En los últimos días se dio a conocer un audio de la conversación entre el senador Mario Castaño y un tal Juan Carlos Martínez, que al parecer funge como asesor (es decir, el que le hace las vueltas) y ahí uno entiende la índole o mejor, la ralea, de la clase dirigente de este país. Porque si a uno no le advierten que se trata de un senador, pensaría que es el diálogo entre dos gañanes de lo más normalitos.

En estos audios este padre de la Patria y su lugarteniente, se tratan de “gonorrea” y “marica” para arriba, se cuentan sus andanzas nocturnas y etílicas mientras cuadran agenda y reparten contratos.

Y uno se pregunta, ¿en qué momento la clase política de este país se degradó tanto? O es simplemente el reflejo de lo que somos como sociedad. “Cada pueblo tiene los gobernantes que se merece”, dijo el filósofo Joseph de Maistre. Senadores como el señor Mario Castaño, con su dialéctica mafiosa son el producto de esta sociedad que hiede, que trafica, que roba. Ni más ni menos, nadie se sorprende, no sentimos el olor pútrido de la descomposición, porque estamos untados.
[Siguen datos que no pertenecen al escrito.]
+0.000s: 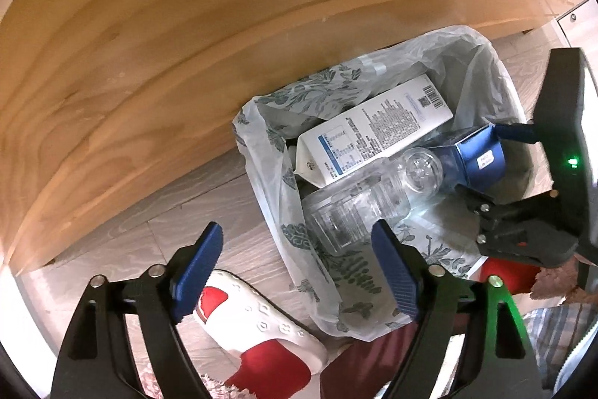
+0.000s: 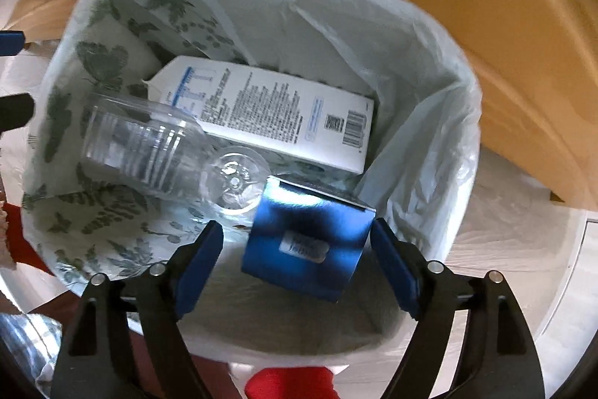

Desafortunadamente todos estamos indefectiblemente untados de la corrupción, porque como sociedad la hemos ido produciendo, día tras día, año tras año, gota a gota, como una baba repugnante. Y no hace falta robar millonadas como estos pícaros, la corrupción se va enquistando en los pequeños actos cotidianos, en la mentira de cada día, en la falta de palabra, en la deuda que no se paga, en la avaricia, en la falta de ética.

Y lo más preocupante es que nadie le importa. La gente está más preocupada por el mensaje que el cantante puertorriqueño Residente le envío a nuestra “gloria” musical J. Balvin. Eso es más viral, más explosivo. Castaño y su banda no van a recibir una golpiza en la calle como el raponero que a punta de cuchillo le quita el celular a una desprevenida joven.

Y seguramente no pisará la cárcel, alguna pena mínima cumplirá en una casa que imagino cómoda hasta el lujo, y a la plata que se han birlado mejor echarle la bendición. Y cuando todo se olvide, volverán a encumbrarse, de eso no hay duda. Este escándalo quedará solapado por otro de mayor calado.

De todas maneras la codicia es cosa seria. La gente no se conforma con nada. No es suficiente un buen puesto directivo, con 7 u 8 millones de pesos mensuales. No. No es suficiente, no es suficiente un carrito normal, no, hay que tirar de lujo. Y los hijos no pueden ir en taxi, motorratón o bus a clases. No señor. Y nada de juntarse con la gentuza de las universidades públicas.